• TASK ITEM:
Look through the data below for the line with "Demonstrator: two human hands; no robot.", and transcribe it exactly together with each line after it up to and including the line with "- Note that". Give nothing else.

• MATERIAL PROVIDED:
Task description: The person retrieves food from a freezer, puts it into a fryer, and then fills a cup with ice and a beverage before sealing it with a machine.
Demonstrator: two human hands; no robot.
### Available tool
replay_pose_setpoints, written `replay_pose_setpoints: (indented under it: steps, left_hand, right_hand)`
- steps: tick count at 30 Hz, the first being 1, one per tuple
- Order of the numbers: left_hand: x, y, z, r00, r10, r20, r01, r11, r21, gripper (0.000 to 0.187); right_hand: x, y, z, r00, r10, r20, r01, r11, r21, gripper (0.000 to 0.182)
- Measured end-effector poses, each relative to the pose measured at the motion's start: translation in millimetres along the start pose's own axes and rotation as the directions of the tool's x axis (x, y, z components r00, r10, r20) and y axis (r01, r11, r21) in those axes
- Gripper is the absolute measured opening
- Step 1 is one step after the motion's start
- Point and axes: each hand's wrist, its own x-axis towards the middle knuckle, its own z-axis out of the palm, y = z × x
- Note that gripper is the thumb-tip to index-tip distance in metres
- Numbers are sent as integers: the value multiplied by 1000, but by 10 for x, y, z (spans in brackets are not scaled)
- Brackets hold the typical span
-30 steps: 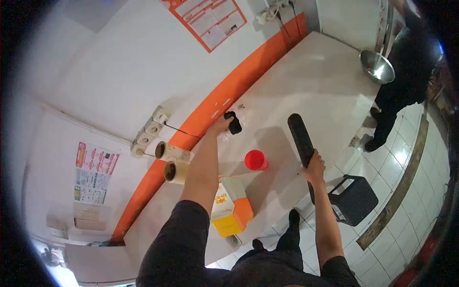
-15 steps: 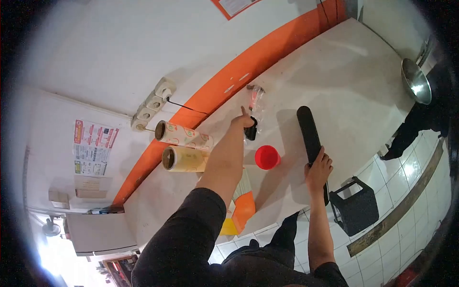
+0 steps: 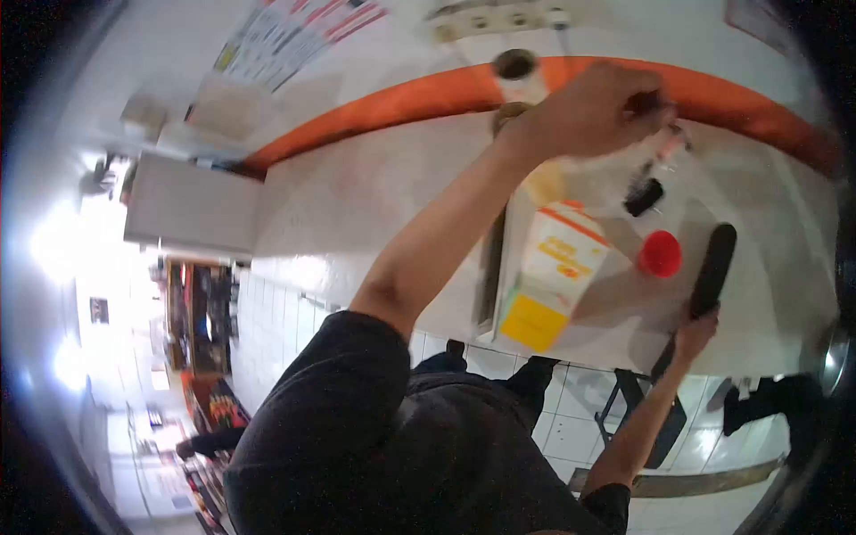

• EXPECTED ANSWER:
Demonstrator: two human hands; no robot.
### Available tool
replay_pose_setpoints, written `replay_pose_setpoints: (indented under it: steps, left_hand, right_hand)`
- steps: tick count at 30 Hz, the first being 1, one per tuple
- Order of the numbers: left_hand: x, y, z, r00, r10, r20, r01, r11, r21, gripper (0.000 to 0.187); right_hand: x, y, z, r00, r10, r20, r01, r11, r21, gripper (0.000 to 0.182)
- Measured end-effector poses, each relative to the pose measured at the motion's start: translation in millimetres along the start pose's own axes and rotation as the directions of the tool's x axis (x, y, z components r00, r10, r20) and y axis (r01, r11, r21) in those axes
- Gripper is the absolute measured opening
- Step 1 is one step after the motion's start
- Point and axes: each hand's wrist, its own x-axis towards the middle knuckle, its own z-axis out of the palm, y = z × x
- Note that gripper is the thumb-tip to index-tip distance in metres

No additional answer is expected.